What is required – Give a verbatim copy of the data, leaving the pictures out.
##### Provided entries
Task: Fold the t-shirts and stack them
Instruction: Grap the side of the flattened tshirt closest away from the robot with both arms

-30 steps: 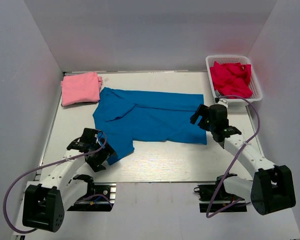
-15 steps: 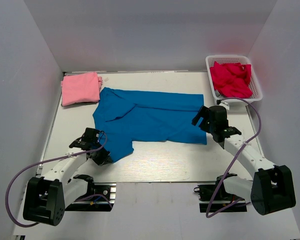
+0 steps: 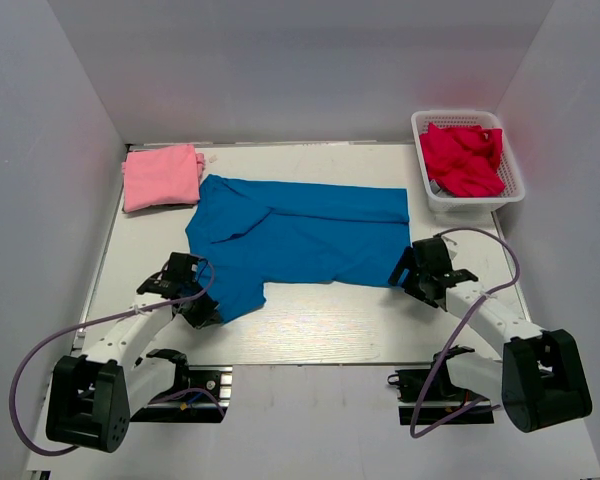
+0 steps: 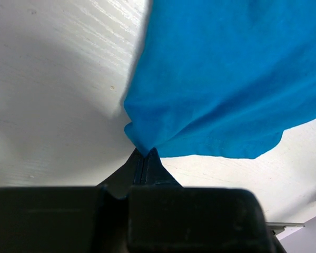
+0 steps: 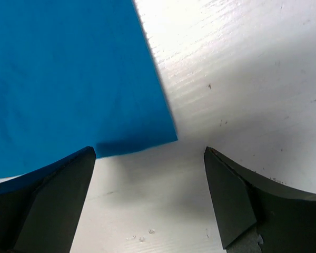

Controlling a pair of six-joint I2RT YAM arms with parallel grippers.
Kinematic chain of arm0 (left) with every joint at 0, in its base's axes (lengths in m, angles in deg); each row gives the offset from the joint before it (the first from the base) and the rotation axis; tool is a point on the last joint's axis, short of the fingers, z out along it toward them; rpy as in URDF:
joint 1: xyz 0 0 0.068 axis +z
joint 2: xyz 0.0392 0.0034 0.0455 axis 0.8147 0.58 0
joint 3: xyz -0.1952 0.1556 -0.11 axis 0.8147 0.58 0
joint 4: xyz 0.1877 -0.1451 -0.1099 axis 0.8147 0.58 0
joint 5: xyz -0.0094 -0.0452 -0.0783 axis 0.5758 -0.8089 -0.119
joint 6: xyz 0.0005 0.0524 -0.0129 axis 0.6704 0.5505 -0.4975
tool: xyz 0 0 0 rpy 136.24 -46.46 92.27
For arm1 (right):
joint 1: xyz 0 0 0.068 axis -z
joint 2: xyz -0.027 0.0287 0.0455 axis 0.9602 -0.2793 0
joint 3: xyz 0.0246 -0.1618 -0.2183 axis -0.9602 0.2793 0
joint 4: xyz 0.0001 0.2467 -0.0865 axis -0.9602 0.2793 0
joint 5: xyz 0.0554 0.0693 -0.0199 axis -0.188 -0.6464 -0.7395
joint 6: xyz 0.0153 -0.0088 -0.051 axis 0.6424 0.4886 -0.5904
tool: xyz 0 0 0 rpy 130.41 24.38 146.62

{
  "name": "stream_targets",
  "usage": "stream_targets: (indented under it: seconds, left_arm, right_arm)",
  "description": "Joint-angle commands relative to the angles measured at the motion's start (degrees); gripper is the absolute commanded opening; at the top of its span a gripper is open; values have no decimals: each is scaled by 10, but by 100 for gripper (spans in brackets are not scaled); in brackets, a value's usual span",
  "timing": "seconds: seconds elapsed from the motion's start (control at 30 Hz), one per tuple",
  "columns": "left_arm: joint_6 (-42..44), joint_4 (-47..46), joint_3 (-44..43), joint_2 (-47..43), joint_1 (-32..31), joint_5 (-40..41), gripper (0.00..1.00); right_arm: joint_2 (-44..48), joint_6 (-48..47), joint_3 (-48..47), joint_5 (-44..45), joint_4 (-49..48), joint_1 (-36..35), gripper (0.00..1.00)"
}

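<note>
A bright blue t-shirt (image 3: pixel 300 240) lies spread across the middle of the table. My left gripper (image 3: pixel 204 311) is shut on the blue t-shirt's near-left corner, and the wrist view shows the cloth (image 4: pixel 221 79) pinched between the closed tips (image 4: pixel 142 156). My right gripper (image 3: pixel 412 275) stands open just off the shirt's near-right corner (image 5: pixel 163 134), its fingers (image 5: pixel 58 195) either side of bare table. A folded pale pink t-shirt (image 3: pixel 161 176) rests at the back left.
A white basket (image 3: pixel 472 198) at the back right holds crumpled red cloth (image 3: pixel 463 157). White walls close in the table on three sides. The table's front edge (image 3: pixel 310 362) runs just ahead of both arm bases.
My left gripper has closed on the blue t-shirt's near-left corner. My right gripper has moved down and toward the front, off the shirt to its near-right corner, still open.
</note>
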Motion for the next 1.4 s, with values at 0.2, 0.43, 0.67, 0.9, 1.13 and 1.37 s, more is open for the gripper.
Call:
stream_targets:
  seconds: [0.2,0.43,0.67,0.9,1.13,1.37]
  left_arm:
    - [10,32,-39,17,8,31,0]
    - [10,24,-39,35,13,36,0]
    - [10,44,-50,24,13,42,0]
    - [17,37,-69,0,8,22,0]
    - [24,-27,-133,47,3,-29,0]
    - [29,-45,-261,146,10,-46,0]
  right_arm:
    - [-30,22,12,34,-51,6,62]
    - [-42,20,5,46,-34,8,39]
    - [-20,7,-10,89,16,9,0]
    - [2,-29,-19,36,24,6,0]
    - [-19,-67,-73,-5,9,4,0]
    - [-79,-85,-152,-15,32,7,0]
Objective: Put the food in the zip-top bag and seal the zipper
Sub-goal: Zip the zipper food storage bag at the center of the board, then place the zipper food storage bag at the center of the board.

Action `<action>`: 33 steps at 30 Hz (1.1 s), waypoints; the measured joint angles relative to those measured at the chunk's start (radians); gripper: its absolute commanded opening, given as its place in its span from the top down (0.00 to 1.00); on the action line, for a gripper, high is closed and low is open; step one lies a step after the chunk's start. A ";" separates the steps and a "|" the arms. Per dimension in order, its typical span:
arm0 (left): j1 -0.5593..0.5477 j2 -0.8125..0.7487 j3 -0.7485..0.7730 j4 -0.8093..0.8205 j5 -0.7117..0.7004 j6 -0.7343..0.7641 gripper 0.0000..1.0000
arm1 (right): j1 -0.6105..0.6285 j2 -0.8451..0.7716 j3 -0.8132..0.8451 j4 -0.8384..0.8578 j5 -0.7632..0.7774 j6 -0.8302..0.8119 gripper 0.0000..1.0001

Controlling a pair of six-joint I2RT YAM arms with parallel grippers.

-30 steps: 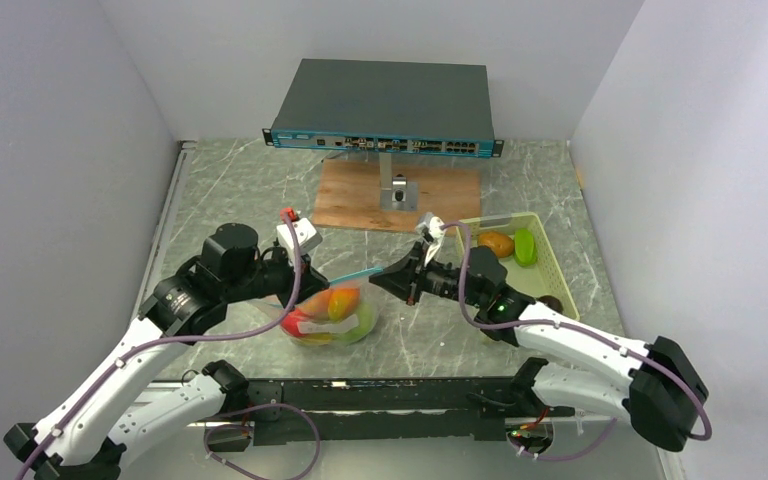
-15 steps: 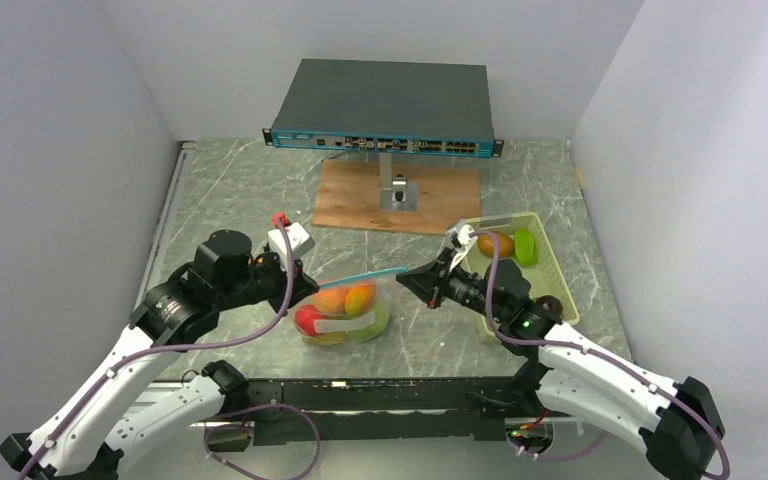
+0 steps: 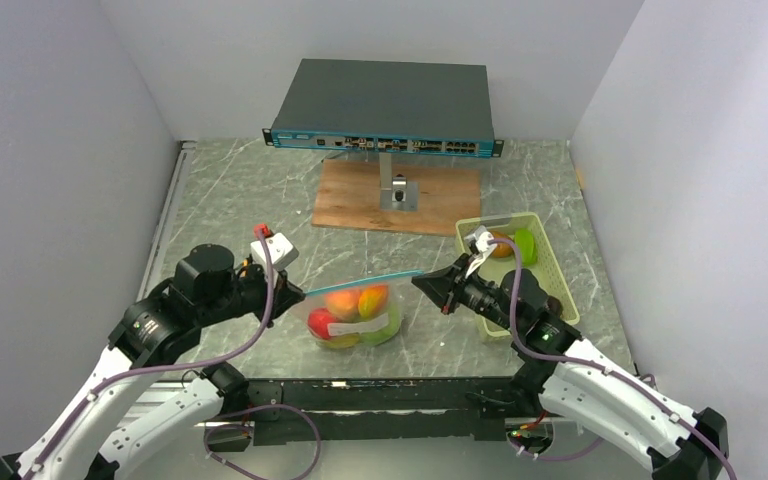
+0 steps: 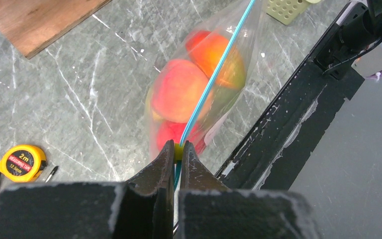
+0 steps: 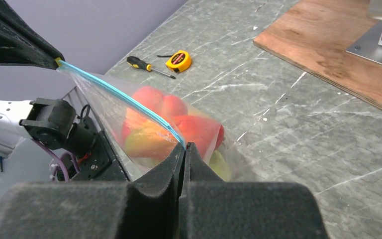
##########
Task result –
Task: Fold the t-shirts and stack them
Instruction: Grap the side of the flattened tshirt closest away from the robot with both arms

-30 steps: 
-15 steps: 
+0 steps: 
+0 steps: 
+0 steps: 

Controlling a pair of six-joint I2RT YAM arms with parallel grippers.
Kinematic chain of arm0 (left) with every joint at 0, in its base's axes (lengths in m, angles in deg); each row gives the offset from the joint before it (the first from the base) and the rotation axis; tool is a point on the last joint's axis, short of the fingers, z out along it toward them; rpy as in URDF:
joint 1: xyz 0 0 0.068 axis +z
joint 2: xyz 0.0392 0.0034 0.0455 axis 0.8147 0.58 0
joint 3: xyz -0.1952 0.1556 -0.11 axis 0.8147 0.58 0
joint 4: xyz 0.1877 -0.1451 -0.1099 axis 0.8147 0.58 0
joint 5: xyz -0.0094 -0.0452 -0.0783 axis 0.5758 -0.8089 -0.119
joint 6: xyz 0.0005 0.0524 -0.0129 axis 0.6704 0.5505 -0.4975
tool: xyz 0 0 0 rpy 136.24 -46.46 92.27
For arm1 (right):
joint 1: xyz 0 0 0.068 axis -z
joint 2: xyz -0.027 0.0287 0.0455 axis 0.9602 -0.2793 0
joint 3: xyz 0.0246 -0.1618 -0.2183 axis -0.9602 0.2793 0
joint 4: xyz 0.0001 0.2467 -0.0865 axis -0.9602 0.2793 0
joint 5: xyz 0.0554 0.0693 -0.0199 axis -0.188 -0.6464 -0.7395
joint 6: xyz 0.0153 -0.0088 -0.051 axis 0.6424 0.4886 -0.5904
tool: xyz 0 0 0 rpy 130.41 24.38 146.62

{
  "name": "stream_targets",
  "usage": "stream_targets: (indented under it: seconds, left_arm, right_arm)",
  "description": "Joint-angle commands relative to the angles measured at the motion's start (degrees); gripper is the absolute commanded opening; at the top of its span a gripper is open; values have no decimals: each is scaled by 10, but by 100 for gripper (spans in brackets are not scaled); in brackets, a value's usual span",
  "timing": "seconds: seconds elapsed from the motion's start (control at 30 Hz), one per tuple",
  "columns": "left_arm: joint_6 (-42..44), joint_4 (-47..46), joint_3 (-44..43), joint_2 (-47..43), joint_1 (-32..31), joint_5 (-40..41), gripper (0.00..1.00); right_arm: joint_2 (-44..48), joint_6 (-48..47), joint_3 (-48..47), joint_5 (-44..45), joint_4 (-49..48), joint_1 (-36..35), gripper (0.00..1.00)"
}

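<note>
A bright blue t-shirt (image 3: pixel 300 240) lies spread across the middle of the table. My left gripper (image 3: pixel 204 311) is shut on the blue t-shirt's near-left corner, and the wrist view shows the cloth (image 4: pixel 221 79) pinched between the closed tips (image 4: pixel 142 156). My right gripper (image 3: pixel 412 275) stands open just off the shirt's near-right corner (image 5: pixel 163 134), its fingers (image 5: pixel 58 195) either side of bare table. A folded pale pink t-shirt (image 3: pixel 161 176) rests at the back left.
A white basket (image 3: pixel 472 198) at the back right holds crumpled red cloth (image 3: pixel 463 157). White walls close in the table on three sides. The table's front edge (image 3: pixel 310 362) runs just ahead of both arm bases.
My left gripper has closed on the blue t-shirt's near-left corner. My right gripper has moved down and toward the front, off the shirt to its near-right corner, still open.
</note>
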Motion for the next 1.4 s, with values at 0.2, 0.43, 0.67, 0.9, 1.13 and 1.37 s, more is open for the gripper.
Call:
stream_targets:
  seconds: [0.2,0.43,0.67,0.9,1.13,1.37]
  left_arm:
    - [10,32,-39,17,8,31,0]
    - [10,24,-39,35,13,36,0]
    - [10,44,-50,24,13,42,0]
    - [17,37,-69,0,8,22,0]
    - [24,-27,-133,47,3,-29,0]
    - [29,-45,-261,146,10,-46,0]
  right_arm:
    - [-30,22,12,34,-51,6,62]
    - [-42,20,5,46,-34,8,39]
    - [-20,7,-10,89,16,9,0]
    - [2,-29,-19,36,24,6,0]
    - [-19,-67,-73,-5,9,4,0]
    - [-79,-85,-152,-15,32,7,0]
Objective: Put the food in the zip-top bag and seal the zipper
Sub-goal: Zip the zipper food storage bag at the center of the board, then place the zipper food storage bag at the center of the board.

Action `<action>`: 33 steps at 30 Hz (1.1 s), waypoints; the measured joint angles relative to those measured at the chunk's start (radians); gripper: its absolute commanded opening, given as its place in its span from the top down (0.00 to 1.00); on the action line, for a gripper, high is closed and low is open; step one lies a step after the chunk's start. A ";" separates the steps and a "|" the arms. Per dimension in order, its typical span:
arm0 (left): j1 -0.5593..0.5477 j2 -0.8125..0.7487 j3 -0.7485..0.7730 j4 -0.8093..0.8205 j5 -0.7117..0.7004 j6 -0.7343..0.7641 gripper 0.0000..1.0000
arm1 (right): j1 -0.6105..0.6285 j2 -0.8451..0.7716 j3 -0.8132..0.8451 j4 -0.8384..0.8578 j5 -0.7632..0.7774 j6 -0.8302..0.8119 gripper 0.0000..1.0001

Controlling a pair of six-joint I2RT YAM arms with parallel grippers.

-30 steps: 
-15 steps: 
+0 steps: 
+0 steps: 
+0 steps: 

This finishes the exercise.